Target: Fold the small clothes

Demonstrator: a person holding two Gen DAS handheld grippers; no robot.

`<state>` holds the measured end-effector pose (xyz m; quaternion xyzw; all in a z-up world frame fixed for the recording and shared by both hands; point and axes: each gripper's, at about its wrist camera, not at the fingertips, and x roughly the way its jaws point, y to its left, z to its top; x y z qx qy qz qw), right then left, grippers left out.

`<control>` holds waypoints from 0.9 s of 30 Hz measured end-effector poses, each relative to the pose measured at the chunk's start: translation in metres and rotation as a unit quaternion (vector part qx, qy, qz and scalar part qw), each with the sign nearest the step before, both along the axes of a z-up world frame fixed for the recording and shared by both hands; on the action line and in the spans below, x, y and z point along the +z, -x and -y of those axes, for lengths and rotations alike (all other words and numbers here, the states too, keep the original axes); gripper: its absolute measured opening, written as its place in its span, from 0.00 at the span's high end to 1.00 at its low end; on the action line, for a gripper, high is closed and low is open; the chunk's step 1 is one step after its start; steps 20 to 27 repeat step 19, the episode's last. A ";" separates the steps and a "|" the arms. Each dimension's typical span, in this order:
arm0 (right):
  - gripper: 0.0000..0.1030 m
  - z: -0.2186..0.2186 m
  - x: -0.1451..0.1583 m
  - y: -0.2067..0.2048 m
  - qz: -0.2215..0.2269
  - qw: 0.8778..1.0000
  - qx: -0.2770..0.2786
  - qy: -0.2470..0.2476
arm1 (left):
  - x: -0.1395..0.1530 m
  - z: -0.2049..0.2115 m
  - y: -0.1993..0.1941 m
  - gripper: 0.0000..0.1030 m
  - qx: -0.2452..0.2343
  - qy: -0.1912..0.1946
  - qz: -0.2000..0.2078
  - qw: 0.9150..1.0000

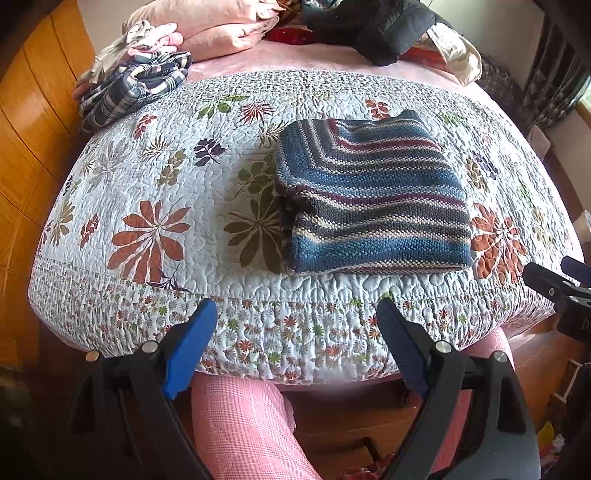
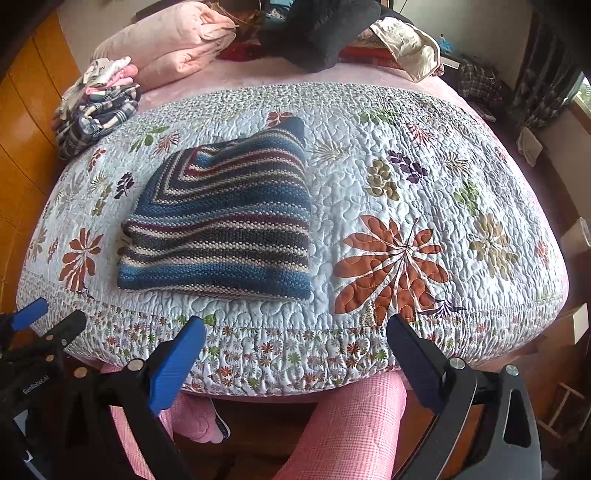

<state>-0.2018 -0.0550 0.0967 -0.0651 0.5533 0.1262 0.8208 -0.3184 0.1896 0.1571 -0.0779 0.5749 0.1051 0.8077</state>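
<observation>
A striped knitted garment (image 1: 369,195) in blue, maroon and cream lies folded into a thick rectangle on the flowered quilt (image 1: 155,192); the right wrist view shows the same garment (image 2: 221,225) left of centre. My left gripper (image 1: 295,314) hangs open over the near edge of the bed, short of the garment, nothing between its blue fingers (image 1: 192,343). My right gripper (image 2: 295,332) is likewise open and empty at the bed's front edge, to the right of the garment. Each gripper shows at the side of the other's view: the right gripper (image 1: 561,280), the left gripper (image 2: 40,325).
A pile of checked and pink small clothes (image 1: 129,81) sits at the quilt's far left corner. Pink folded bedding (image 1: 207,26), a black coat (image 1: 376,26) and a cream cloth (image 1: 458,55) lie at the bed's far end. Orange wooden panels (image 1: 29,122) stand left; the person's pink-trousered legs (image 1: 240,428) are below.
</observation>
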 end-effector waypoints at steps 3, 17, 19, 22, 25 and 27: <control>0.04 0.000 0.000 -0.001 0.002 1.000 0.000 0.003 | -0.002 0.000 -0.001 0.15 0.000 0.000 -0.001 1.000; 0.04 0.001 -0.004 -0.002 -0.006 1.000 -0.006 0.008 | -0.002 -0.001 -0.002 0.15 0.003 0.000 0.002 1.000; 0.04 0.001 -0.004 -0.002 -0.007 1.000 -0.007 0.007 | -0.002 -0.001 -0.002 0.15 0.002 0.000 0.002 1.000; 0.04 0.001 -0.004 -0.002 -0.007 1.000 -0.007 0.007 | -0.002 -0.001 -0.002 0.15 0.002 0.000 0.002 1.000; 0.04 0.001 -0.004 -0.002 -0.007 1.000 -0.007 0.007 | -0.002 -0.001 -0.002 0.15 0.002 0.000 0.002 1.000; 0.04 0.001 -0.004 -0.002 -0.007 1.000 -0.007 0.007 | -0.002 -0.001 -0.002 0.15 0.002 0.000 0.002 1.000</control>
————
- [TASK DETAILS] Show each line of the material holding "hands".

- [ANSWER BOX]
`<state>` holds the measured end-effector pose (xyz m; quaternion xyzw; all in a z-up world frame fixed for the recording and shared by both hands; point and axes: each gripper's, at about its wrist camera, not at the fingertips, and x roughly the way its jaws point, y to its left, z to its top; x y z qx qy qz qw), right then left, grippers left out.
`<control>` holds waypoints from 0.9 s of 30 Hz measured end-effector poses, each relative to the pose measured at the chunk's start: translation in metres and rotation as a unit quaternion (vector part qx, qy, qz and scalar part qw), each with the sign nearest the step before, both along the axes of a z-up world frame fixed for the recording and shared by both hands; on the action line and in the spans below, x, y and z point along the +z, -x and -y of those axes, for lengths and rotations alike (all other words and numbers here, the states too, keep the original axes); gripper: its absolute measured opening, written as its place in its span, from 0.00 at the span's high end to 1.00 at its low end; on the action line, for a gripper, high is closed and low is open; the chunk's step 1 is one step after its start; steps 20 to 27 repeat step 19, the episode's last. A ";" separates the steps and a "|" the arms. Each dimension's typical span, in this order:

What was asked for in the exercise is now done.